In the late 1960s, black protesters show a new aggressiveness, very diverse from the nonviolence activists originally implemented. In 1966, the Black Panther Party forms in Oakland, California. They created essential breakfast programs, and guns, the group aggressively monitors police actions in the black community, serves the poor and needy, publishes a newspaper, and earns a following. Its founders,Bobby Seale and Huey Newton, present a ten-point program for improving social and economic conditions for African Americans. Soon, their movement spreads to 25 cities across the nation.
As they question and monitor police actions, the Panthers' boldness and militancy make many in the white and the law enforcement communities nervous. Carrying loaded weapons in public is legal in California, where Ronald Reagan is governor. But the Panthers' appearance, fully armed, makes lawmakers rush to ban the practice. In 1969, the F.B.I. names the group the number one threat to the nation's internal security. Some law enforcement officials feel this gives them justification to break the law and destroy the Panther organization.

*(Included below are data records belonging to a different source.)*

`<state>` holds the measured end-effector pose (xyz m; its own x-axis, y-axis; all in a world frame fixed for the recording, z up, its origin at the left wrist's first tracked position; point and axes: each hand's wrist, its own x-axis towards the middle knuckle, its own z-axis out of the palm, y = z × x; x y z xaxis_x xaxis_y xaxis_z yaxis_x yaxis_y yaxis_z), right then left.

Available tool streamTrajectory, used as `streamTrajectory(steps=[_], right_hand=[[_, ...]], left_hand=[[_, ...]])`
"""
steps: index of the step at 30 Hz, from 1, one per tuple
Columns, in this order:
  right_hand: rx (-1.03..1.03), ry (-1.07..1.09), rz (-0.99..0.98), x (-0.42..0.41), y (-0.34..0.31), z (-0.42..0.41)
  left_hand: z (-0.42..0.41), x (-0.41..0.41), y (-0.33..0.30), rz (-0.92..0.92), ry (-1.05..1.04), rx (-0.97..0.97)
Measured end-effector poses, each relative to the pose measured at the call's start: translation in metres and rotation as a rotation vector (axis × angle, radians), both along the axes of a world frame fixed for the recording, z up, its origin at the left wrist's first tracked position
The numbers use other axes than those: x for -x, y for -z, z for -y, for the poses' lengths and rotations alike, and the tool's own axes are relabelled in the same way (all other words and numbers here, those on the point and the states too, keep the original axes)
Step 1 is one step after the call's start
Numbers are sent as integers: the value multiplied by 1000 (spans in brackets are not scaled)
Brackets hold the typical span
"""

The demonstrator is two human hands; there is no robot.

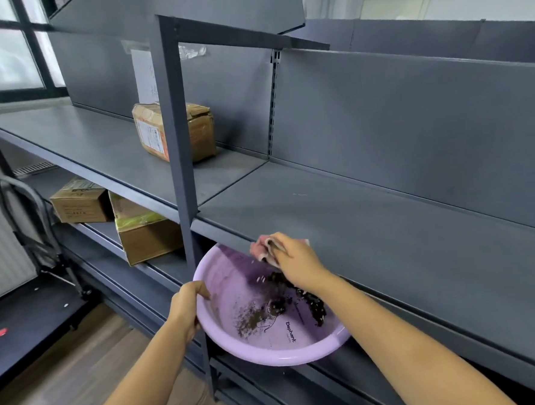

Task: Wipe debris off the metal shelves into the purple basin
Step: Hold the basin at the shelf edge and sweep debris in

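We hold the purple basin (pixel 268 312) by its left rim with left hand (pixel 188 304) fingers curled, tucked under the metal shelf (pixel 387 235) edge so debris (pixel 297 300) swept by the right hand (pixel 298 260), gripping a pink cloth (pixel 264 248), drops inside.

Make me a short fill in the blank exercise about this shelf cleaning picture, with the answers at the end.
1. The left hand grips the rim of the ____ basin.
2. The right hand holds a pink ____ at the shelf edge.
3. Dark ____ lies inside the basin.
4. A taped cardboard box sits on the shelf to the ____ of the basin.

Answers: purple; cloth; debris; left
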<state>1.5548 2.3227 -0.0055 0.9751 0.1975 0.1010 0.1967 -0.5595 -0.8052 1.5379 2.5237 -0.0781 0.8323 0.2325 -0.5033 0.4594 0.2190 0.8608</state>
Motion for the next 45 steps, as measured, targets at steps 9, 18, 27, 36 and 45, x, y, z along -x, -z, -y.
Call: streamTrajectory(steps=[9, 18, 27, 36, 45], right_hand=[[-71, -38, -50, 22, -4, -5], [85, 161, 148, -1, -37, 68], [397, 158, 81, 18, -7, 28], [273, -36, 162, 45, 7, -6], [284, 409, 207, 50, -27, 96]], left_hand=[[13, 8, -12, 31, 41, 1], [15, 3, 0, 63, 84, 14], [22, 5, 6, 46, 90, -1], [19, 8, 6, 26, 133, -43], [36, 21, -9, 31, 108, 5]])
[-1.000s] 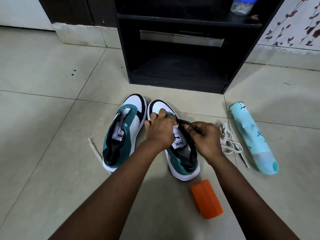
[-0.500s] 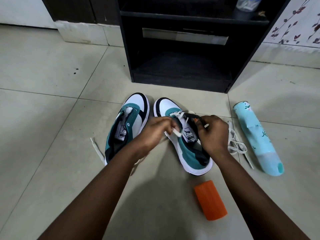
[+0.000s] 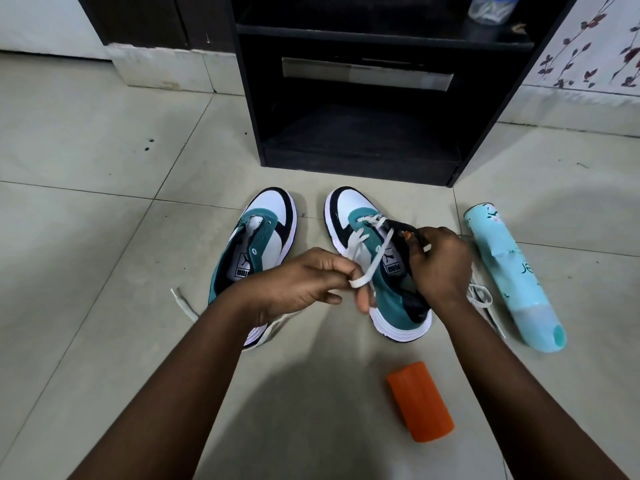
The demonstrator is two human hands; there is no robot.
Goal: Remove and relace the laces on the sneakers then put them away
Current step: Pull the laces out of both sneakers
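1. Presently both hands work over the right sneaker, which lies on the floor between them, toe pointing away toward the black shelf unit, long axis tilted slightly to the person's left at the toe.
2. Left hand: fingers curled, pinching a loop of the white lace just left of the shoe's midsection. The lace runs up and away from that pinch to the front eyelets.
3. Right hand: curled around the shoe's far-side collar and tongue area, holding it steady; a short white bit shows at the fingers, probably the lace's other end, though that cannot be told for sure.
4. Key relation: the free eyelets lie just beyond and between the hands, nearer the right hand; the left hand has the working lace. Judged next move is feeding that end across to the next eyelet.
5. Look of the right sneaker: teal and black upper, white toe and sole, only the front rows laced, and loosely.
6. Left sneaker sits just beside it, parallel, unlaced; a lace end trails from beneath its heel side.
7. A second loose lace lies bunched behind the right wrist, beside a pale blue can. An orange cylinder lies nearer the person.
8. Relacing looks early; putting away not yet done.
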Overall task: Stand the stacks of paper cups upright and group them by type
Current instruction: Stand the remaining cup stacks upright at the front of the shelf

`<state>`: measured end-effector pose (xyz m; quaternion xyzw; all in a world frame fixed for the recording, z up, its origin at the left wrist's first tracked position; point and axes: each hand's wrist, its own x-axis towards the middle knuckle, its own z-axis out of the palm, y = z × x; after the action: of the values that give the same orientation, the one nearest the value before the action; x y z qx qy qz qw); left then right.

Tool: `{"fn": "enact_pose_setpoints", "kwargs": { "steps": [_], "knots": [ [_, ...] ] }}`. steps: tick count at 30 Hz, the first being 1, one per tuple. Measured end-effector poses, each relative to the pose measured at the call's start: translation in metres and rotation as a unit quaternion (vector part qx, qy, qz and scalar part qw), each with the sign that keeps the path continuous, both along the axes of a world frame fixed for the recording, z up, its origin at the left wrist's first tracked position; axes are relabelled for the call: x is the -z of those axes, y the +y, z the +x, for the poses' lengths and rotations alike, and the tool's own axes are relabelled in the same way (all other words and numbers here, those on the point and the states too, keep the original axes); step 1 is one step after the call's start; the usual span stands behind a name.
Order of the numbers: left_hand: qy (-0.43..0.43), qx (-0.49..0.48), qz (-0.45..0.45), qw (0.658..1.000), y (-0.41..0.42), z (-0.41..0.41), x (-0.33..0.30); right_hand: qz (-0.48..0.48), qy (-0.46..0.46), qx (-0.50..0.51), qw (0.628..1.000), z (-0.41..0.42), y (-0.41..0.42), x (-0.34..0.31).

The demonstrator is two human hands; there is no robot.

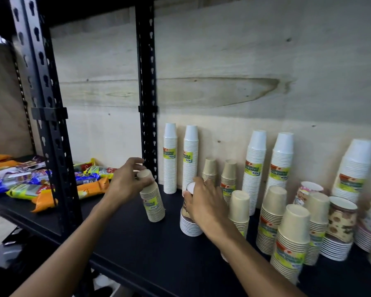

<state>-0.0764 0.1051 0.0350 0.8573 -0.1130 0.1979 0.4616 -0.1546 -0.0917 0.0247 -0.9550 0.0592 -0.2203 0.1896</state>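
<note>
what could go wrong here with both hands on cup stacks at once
1. The kraft stack in the left hand leans and is gripped only near its top, so it may topple across the shelf.
2. The right hand holds a patterned stack close to the tall white stacks; a nudge could knock them over.

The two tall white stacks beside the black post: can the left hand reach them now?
Probably not at once: the left hand already grips a tilted beige stack. The shelf between it and the white stacks looks free, so it could after letting go.
</note>
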Motion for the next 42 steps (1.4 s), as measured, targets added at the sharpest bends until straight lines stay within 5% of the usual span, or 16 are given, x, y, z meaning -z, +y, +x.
{"fn": "enact_pose_setpoints", "kwargs": {
  "steps": [9,23,42],
  "knots": [
    [0.007,0.058,0.092,0.994,-0.022,0.015,0.029,0.043,0.022,-0.021,0.999,0.004,-0.001,0.015],
    [0.079,0.081,0.043,0.993,-0.022,0.009,0.06,0.063,0.03,-0.005,0.998,0.008,0.013,0.044],
    [0.067,0.155,0.04,0.985,-0.025,-0.055,0.068,0.042,-0.01,-0.055,0.998,-0.07,0.004,0.047]
  ]
}}
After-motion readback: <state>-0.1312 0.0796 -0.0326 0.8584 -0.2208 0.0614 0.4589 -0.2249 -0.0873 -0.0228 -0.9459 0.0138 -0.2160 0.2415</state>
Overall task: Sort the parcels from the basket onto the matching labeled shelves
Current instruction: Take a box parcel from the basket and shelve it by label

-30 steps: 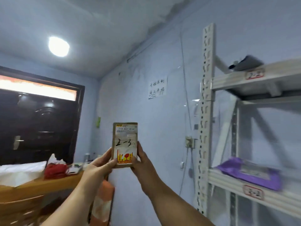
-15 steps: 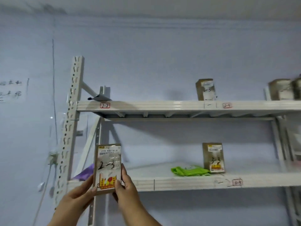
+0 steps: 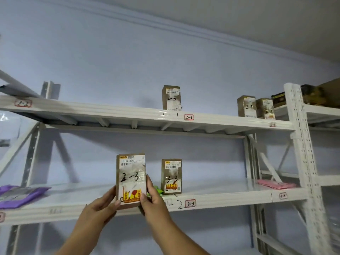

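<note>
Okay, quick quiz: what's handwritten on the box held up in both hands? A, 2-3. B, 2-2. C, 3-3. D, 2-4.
A: the held box, gripped by the left hand and right hand, reads 2-3 in black marker, matching the 2-3 shelf tag above.

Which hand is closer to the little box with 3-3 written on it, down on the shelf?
Right. The right hand grips the held box just beside the 3-3 box, left of it. The left hand is farther left, on the held box's other side.
</note>
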The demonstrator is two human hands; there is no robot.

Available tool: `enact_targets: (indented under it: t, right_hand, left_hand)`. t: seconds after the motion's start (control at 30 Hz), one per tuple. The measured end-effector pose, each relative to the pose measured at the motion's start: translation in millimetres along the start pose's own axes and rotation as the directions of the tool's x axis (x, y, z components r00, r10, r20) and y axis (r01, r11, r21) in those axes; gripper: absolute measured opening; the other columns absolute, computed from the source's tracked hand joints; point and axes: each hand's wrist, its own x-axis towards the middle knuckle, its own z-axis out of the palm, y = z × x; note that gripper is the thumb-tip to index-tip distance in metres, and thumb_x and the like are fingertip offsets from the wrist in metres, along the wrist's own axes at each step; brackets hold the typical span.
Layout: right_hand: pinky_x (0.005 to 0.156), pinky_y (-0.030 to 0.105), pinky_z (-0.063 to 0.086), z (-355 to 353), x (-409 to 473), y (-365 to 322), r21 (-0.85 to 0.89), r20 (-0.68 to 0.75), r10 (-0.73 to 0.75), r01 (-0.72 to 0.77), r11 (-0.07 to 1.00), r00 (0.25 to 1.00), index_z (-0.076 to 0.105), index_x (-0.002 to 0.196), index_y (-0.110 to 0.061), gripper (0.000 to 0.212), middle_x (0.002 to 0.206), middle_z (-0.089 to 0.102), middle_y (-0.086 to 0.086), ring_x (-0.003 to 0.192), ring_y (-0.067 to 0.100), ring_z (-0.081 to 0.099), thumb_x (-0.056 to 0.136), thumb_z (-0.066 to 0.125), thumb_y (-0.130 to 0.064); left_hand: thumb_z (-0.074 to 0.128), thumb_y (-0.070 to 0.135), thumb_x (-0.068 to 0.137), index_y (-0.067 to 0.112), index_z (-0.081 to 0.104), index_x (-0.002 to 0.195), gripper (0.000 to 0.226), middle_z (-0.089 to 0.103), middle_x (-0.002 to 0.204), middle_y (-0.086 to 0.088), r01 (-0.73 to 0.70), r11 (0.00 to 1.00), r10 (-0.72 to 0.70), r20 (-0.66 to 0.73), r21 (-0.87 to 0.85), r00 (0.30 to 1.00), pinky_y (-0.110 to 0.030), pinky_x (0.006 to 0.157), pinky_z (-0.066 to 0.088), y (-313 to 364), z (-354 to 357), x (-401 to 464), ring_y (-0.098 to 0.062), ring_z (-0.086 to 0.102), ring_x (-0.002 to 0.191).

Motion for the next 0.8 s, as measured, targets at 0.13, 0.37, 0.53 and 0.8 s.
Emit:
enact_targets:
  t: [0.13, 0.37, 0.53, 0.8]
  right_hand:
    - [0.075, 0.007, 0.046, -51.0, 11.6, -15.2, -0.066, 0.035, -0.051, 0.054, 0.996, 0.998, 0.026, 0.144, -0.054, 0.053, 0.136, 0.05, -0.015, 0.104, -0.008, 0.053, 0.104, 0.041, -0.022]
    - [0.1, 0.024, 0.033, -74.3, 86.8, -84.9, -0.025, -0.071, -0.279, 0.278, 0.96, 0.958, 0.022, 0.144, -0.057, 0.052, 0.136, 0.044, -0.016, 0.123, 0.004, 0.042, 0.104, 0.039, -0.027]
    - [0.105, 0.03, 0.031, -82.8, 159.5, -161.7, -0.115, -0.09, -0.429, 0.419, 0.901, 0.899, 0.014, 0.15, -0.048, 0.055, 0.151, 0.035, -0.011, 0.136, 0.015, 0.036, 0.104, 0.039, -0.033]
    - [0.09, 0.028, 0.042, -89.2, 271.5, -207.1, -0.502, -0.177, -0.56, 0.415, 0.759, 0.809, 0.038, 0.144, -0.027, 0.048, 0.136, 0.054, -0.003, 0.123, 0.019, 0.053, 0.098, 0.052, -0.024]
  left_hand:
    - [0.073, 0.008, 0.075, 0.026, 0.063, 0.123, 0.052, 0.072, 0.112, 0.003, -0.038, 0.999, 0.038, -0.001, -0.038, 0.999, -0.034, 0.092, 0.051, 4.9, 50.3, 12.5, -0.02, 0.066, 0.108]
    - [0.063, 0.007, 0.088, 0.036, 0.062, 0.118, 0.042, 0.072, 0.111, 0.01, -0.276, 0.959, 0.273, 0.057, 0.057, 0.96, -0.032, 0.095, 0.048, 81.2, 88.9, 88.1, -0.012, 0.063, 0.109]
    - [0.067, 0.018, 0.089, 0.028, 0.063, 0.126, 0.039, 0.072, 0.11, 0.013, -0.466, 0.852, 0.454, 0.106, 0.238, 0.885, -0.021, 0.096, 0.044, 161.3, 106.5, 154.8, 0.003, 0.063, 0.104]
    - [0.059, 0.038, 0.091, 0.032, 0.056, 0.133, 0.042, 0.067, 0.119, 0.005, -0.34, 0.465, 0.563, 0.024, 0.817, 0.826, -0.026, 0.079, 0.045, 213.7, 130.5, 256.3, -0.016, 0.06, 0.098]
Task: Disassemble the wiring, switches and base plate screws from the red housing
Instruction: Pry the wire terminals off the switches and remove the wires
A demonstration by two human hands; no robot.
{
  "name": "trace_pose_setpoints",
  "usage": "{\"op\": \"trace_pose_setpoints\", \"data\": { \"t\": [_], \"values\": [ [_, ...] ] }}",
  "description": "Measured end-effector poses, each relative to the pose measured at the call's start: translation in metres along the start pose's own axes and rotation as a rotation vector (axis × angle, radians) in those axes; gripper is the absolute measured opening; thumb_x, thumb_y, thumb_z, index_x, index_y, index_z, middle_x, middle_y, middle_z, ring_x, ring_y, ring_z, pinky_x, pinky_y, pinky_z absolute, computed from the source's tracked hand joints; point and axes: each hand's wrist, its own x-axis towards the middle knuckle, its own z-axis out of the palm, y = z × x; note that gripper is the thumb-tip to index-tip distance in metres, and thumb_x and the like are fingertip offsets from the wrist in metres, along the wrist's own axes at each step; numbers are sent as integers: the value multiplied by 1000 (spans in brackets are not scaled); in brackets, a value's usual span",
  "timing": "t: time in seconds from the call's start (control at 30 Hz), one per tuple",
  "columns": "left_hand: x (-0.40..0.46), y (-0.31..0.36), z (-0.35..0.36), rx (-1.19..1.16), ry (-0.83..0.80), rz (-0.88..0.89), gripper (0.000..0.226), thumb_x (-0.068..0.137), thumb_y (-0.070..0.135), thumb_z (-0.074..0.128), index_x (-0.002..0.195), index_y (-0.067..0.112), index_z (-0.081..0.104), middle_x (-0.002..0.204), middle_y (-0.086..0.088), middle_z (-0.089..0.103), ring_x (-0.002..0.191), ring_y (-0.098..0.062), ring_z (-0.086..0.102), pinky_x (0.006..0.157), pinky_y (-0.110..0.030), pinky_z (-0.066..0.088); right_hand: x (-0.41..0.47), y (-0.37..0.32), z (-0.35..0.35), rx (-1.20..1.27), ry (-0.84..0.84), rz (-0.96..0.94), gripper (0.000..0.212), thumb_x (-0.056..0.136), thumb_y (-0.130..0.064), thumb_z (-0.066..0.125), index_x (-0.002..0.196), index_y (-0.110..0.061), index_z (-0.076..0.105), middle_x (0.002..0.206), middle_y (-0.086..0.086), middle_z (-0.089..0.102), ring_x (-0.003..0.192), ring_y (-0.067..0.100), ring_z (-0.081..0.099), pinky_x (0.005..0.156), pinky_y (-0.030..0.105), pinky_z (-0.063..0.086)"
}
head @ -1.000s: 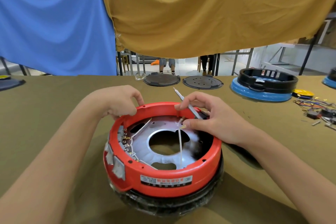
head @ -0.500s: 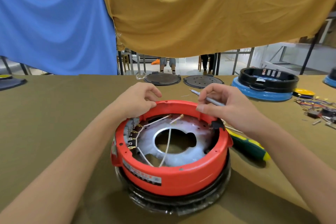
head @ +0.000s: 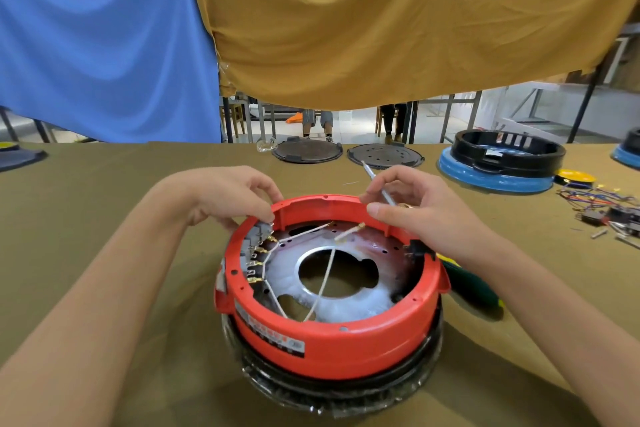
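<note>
- Head view: red housing [head: 332,340] sits on table [head: 86,218], w/ white wires [head: 323,282], switch block [head: 258,236] inside.
- L hand [head: 225,198] pinches switch block at rim.
- R hand [head: 426,215] curled round thin metal tool [head: 375,182].

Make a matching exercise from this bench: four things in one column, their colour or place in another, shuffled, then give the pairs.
Things:
1. housing
2. screwdriver shaft
3. loose wire pile
4. perforated round plate

Descriptions:
A. far right of the table
B. red
C. held in the right hand
D. far edge of the table, beside a plain dark disc

Pairs: 1-B, 2-C, 3-A, 4-D
</note>
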Motion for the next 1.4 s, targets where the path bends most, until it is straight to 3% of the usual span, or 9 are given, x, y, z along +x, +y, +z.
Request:
{"op": "trace_pose_setpoints", "data": {
  "t": [0.1,0.3,0.43,0.63,0.83,0.97,1.1,1.27,1.4],
  "values": [
    [6,4,12,-62,59,108,22,93,12,64,112,23,66,100,0,75,84,-17,75,77,-35,60,2,2,-4,1,110,11,9,89,-15,72,93,-20,66,98,5,75,99,29,67,97,48,51],
    [11,8,24,-121,108,186,34,95,34,64,127,30,55,123,13,66,105,-8,66,97,-33,50,3,7,-11,4,39,52,19,88,-14,74,102,-24,65,107,-7,74,105,11,68,94,29,54],
    [-1,2,8,18,-81,4,38,90,29,68,124,34,53,118,5,64,101,-12,67,82,-36,57,3,10,-12,-28,23,79,23,85,-13,76,101,-25,66,107,-6,74,102,14,69,92,28,56],
    [4,5,12,-76,-16,68,27,93,9,63,115,25,64,106,-7,74,91,-23,74,69,-35,60,5,9,-15,-44,73,81,15,86,-15,74,96,-23,67,99,-4,75,90,25,64,90,35,52],
    [17,2,22,-115,176,160,26,96,15,61,111,35,67,110,12,70,92,-4,68,75,-25,52,4,8,-13,-32,71,92,9,89,-17,71,95,-24,67,96,-3,75,74,5,59,74,20,51],
    [17,-4,20,-46,50,60,31,95,31,64,125,33,56,116,6,64,101,-14,66,83,-33,55,2,9,-8,-84,37,67,18,89,-21,71,104,-29,65,109,-16,70,101,-3,61,85,16,45],
    [16,-5,21,-36,26,96,25,96,22,62,120,29,59,111,0,70,94,-20,72,83,-39,61,1,9,-3,-12,-39,90,26,88,-15,73,110,-26,65,114,-13,70,102,3,66,87,18,49],
    [13,-5,18,-119,12,237,27,93,16,67,116,30,66,107,0,74,93,-19,73,82,-43,61,1,7,-10,43,56,35,21,90,-13,71,107,-24,68,108,-9,73,99,23,67,86,23,57],
    [12,2,22,-126,-27,334,31,92,19,71,117,35,65,107,1,74,95,-24,73,84,-47,59,0,5,-9,133,21,61,26,89,-12,72,112,-23,67,112,-8,73,105,17,68,89,26,56]
  ]
}}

In Chicago in December 1969, two Black Panther Party leaders are killed in a pre-dawn raid by police acting on information supplied by an FBI informant, William O'Neal. The men, Fred Hampton and Mark Clark, are executed and four of the seven other people in the apartment are wounded. All surviving Panthers are charged with assault and attempted murder. Though the police insist they shot in self-defense, a controversy grows when activists present evidence that the sleeping Panthers put up no resistance. Although the police are never tried, the charges against the Panthers are dropped, and later the families of the dead win a $1.8 million settlement from the government..

War by Attrition

     The Vietnam War was very different from any other war the United States  had fought before. Vietnam was divided between the communist  and the “free democratic”. During this war the US troops were being attacked from all around, the US fought in every direction. This is why the Vietnam War became a war of “attrition,”meaning not a fight for land or territory, but a fight for destruction and surrender. The war was to be fought until the communist north surrendered.
        Attrition warfare is a strategy tires the enemy to the point of collapse before finishing them off.  When things weren't working for the United States in Vietnam, they decided to use a war of attrition strategy to eliminate the enemy.  This method of warfare was very successful in the sense that they were killing North Vietnamese troops, but this method also caused many civilian casualties.  For this reason, many protests broke out in the United States.  The protesters argued that American troops were completely taking over the war, when their original goal was to simply help the South Vietnamese army stave off the communist regime of the Viet Cong.  Attrition warfare was one of the many reasons the Vietnam War became a lost cause to the United States.
      Vietnam was the longest war in American history and the most unpopular American war of the 20th century. It resulted in nearly 60,000 American deaths and in an estimated 2 million Vietnamese deaths. Even today, many Americans still ask whether the American effort in Vietnam was a sin, a blunder, a necessary war, or whether it was a noble cause, or an idealistic, if failed, effort to protect the South Vietnamese from totalitarian government.